• [AIM OF THE TASK] Lines to restate from the data below: from the one containing "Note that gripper" to the one containing "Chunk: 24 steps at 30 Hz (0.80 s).", both included. Give them again exactly, and only them.

PROVIDED DATA START

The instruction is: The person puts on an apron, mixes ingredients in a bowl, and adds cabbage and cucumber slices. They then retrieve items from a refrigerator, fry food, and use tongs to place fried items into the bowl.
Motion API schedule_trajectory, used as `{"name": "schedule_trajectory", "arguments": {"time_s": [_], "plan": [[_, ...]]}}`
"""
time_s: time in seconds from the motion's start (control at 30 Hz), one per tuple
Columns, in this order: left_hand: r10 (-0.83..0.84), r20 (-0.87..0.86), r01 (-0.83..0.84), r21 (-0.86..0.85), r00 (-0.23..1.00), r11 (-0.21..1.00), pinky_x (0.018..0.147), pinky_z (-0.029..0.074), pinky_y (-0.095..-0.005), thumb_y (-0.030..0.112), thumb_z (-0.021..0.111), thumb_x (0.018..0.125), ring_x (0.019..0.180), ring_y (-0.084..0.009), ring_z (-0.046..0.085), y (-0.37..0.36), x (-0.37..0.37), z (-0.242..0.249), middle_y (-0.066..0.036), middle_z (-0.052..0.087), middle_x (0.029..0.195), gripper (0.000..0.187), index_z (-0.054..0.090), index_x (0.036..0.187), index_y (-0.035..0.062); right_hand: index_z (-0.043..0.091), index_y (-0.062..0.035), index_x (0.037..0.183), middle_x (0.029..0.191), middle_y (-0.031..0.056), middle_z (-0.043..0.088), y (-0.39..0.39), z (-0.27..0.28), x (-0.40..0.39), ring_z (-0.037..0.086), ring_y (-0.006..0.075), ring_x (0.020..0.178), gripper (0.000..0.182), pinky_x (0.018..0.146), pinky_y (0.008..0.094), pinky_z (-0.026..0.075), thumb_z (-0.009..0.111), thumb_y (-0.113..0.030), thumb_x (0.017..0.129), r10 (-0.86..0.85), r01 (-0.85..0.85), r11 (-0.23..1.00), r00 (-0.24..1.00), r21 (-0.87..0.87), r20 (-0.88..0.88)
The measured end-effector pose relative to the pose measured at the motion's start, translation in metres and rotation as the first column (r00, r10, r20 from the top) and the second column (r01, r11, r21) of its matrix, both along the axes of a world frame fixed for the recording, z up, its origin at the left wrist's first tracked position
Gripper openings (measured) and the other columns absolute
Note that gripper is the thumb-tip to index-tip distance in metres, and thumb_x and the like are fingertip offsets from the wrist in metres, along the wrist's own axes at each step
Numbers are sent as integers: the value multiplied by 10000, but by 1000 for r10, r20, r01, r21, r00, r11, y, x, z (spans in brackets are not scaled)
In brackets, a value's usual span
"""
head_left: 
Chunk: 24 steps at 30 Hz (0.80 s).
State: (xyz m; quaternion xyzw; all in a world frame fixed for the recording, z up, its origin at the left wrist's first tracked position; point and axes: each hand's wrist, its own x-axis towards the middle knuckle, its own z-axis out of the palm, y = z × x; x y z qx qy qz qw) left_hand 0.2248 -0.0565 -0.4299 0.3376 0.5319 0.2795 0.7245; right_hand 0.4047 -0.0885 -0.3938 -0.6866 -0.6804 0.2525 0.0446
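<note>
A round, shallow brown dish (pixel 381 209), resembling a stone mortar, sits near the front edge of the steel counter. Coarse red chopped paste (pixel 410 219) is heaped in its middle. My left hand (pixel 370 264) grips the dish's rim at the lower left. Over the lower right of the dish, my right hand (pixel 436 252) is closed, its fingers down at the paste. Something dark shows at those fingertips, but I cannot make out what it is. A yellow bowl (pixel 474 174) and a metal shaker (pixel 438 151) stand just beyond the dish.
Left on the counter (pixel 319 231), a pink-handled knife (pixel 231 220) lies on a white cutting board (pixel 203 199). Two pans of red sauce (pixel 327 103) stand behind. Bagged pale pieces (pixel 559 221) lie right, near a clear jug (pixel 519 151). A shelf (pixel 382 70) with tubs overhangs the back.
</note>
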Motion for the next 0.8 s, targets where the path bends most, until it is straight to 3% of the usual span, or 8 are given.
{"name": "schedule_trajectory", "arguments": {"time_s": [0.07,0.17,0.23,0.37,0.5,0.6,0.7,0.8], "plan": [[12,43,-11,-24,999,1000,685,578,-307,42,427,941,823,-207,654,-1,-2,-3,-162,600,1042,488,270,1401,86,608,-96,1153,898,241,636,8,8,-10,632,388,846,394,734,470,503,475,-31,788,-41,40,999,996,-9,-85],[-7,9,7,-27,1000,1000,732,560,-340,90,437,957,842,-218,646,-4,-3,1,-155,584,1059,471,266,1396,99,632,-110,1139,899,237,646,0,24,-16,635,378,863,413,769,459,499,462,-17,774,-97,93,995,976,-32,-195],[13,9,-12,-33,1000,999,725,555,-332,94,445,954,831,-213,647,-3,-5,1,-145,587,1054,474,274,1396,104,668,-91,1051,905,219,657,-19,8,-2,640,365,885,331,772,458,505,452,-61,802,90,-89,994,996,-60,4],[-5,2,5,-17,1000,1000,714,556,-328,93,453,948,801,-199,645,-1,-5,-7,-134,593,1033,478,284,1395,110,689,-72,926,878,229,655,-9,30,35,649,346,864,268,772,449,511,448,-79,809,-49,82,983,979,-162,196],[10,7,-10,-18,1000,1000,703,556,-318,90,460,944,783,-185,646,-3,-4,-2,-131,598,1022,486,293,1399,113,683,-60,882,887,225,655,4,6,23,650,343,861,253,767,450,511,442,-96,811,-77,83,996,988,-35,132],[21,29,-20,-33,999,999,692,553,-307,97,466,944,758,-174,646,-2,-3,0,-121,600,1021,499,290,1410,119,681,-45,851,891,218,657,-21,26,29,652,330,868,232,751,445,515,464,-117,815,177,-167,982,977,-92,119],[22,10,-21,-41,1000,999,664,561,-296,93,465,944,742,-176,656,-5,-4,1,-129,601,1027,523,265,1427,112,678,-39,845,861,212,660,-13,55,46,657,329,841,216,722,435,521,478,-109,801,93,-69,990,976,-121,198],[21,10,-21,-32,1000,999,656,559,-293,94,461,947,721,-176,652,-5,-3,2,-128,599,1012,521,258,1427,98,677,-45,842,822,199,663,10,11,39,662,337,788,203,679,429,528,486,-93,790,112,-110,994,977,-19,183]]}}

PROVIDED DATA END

• [ANSWER TO THE PROBLEM]
Note that gripper is the thumb-tip to index-tip distance in metres, and thumb_x and the like are fingertip offsets from the wrist in metres, along the wrist's own axes at each step
Numbers are sent as integers: the value multiplied by 10000, but by 1000 for r10, r20, r01, r21, r00, r11, y, x, z (spans in brackets are not scaled)
In brackets, a value's usual span
"""
head_left: 
Chunk: 24 steps at 30 Hz (0.80 s).

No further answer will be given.